No matter what subject Didion writes about, her eye is always drawn to the macabre—the “true crime” aspect of modern American life, the idea that underneath any polished surface is some kind of deeper corruption.
It was not a country in open revolution. It was not a country under enemy siege. It was the United States of America in the cold late spring of 1967, and the market was steady and the G.N.P. was high and a great many articulate people seemed to have a sense of high social purpose and it might have been a spring of brave hopes and national promise, but it was not, and more and more people had the uneasy apprehension that it was not.
I don’t think it’s even too far off to read her as a kind of cultural private eye. Her half-obscured persona in her essays (what typifies her as a “New Journalist”) is that of a lurker, who spends her time wandering around, observing, asking questions, collecting facts, and trying to make sense of what went wrong in culture, in society.
There’s a kind of cynicism in her work.
“Lucille wanted to see the world,” her father would say in retrospect, “and I guess she found out.”
And yet cynicism can also be a kind of burnt-out moralism. The cynic stands in lonely judgement of the place and time in which they live, calling out the hypocrisy and superficiality of it all. The cynic is an outsider, an observer, of a world they both fully comprehend and feel alienated from.

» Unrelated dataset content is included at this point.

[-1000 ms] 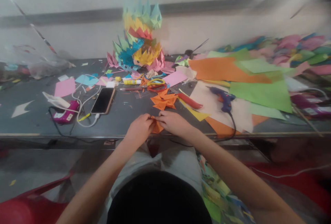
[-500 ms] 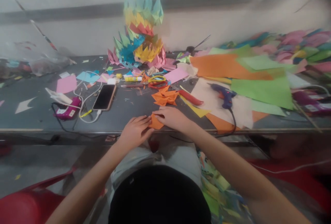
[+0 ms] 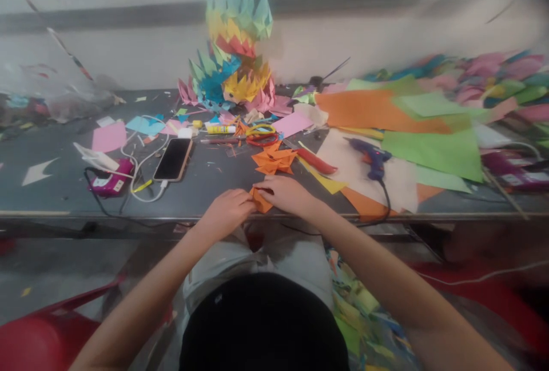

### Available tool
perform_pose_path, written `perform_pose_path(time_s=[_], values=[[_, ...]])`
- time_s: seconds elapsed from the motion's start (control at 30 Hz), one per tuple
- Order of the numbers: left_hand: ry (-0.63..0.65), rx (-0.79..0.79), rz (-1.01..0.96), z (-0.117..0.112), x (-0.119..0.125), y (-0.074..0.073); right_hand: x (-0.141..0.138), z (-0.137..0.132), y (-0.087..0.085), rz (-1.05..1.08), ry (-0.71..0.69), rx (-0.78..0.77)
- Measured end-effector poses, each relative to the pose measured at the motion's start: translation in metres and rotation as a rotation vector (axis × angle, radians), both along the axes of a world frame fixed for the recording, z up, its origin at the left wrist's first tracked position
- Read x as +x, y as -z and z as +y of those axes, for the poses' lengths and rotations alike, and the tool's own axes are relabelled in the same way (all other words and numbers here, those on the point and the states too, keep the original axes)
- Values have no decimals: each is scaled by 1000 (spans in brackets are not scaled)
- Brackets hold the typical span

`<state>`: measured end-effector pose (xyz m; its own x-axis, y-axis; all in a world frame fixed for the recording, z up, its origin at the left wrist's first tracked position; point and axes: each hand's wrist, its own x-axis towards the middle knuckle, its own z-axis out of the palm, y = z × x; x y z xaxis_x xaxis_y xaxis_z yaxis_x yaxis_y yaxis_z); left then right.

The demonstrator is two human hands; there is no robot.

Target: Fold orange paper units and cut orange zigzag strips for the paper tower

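A small folded piece of orange paper [image 3: 261, 202] lies at the table's front edge between my two hands. My left hand [image 3: 229, 206] has its fingers bent together at the paper's left side, the fingertips pressed on it. From the right, my right hand [image 3: 285, 192] grips the upper edge with curled fingers and thumb. Just beyond my hands sits a pile of folded orange paper pieces [image 3: 274, 160]. Scissors with red and yellow handles [image 3: 262, 134] lie behind that pile, and a red-handled cutter [image 3: 317, 162] rests to its right.
A phone [image 3: 174, 159] on a white cable lies left, beside a purple power socket [image 3: 112, 179]. To the right, a blue glue gun [image 3: 373, 156] rests on paper sheets. A colourful folded-paper model [image 3: 240, 74] stands at the back. Paper sheets [image 3: 433, 151] cover the right side.
My left hand's fingers, laid out nearly flat before, have drawn in and bent at the orange paper. The right hand keeps its hold with hardly any movement.
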<state>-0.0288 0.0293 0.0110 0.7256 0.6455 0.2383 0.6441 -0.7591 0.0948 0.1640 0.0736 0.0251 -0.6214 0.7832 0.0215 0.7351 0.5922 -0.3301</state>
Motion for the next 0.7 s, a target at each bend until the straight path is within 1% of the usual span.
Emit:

What makes Didion a fascinating writer is that this noir-ish sensibility was, in a lot of ways, at odds with her times. The peak era for literary noir was the 1920s and 30s; for film it was the 1940s. Slouching Towards Bethlehem collects essays she wrote during the 1960s—an era that wasn’t black and white film but color TV. It was psychedelic and groovy. It was an era defined by commercial jet airliners, a booming aerospace industry, and The Jetsons.
And it’s this friction, I think, between Didion and her times, that helps explain what makes her style and perspective so compelling.
Joan the Traditionalist
Although Didion chronicled the Baby Boomer generation, Didion was born in 1934. She was a member of the Silent Generation, often called the Traditionalists, children born during the Great Depression who had their childhoods disrupted by America’s entry into World War II. (Notably, President Biden is the only president we’ve had from the Silent Generation.)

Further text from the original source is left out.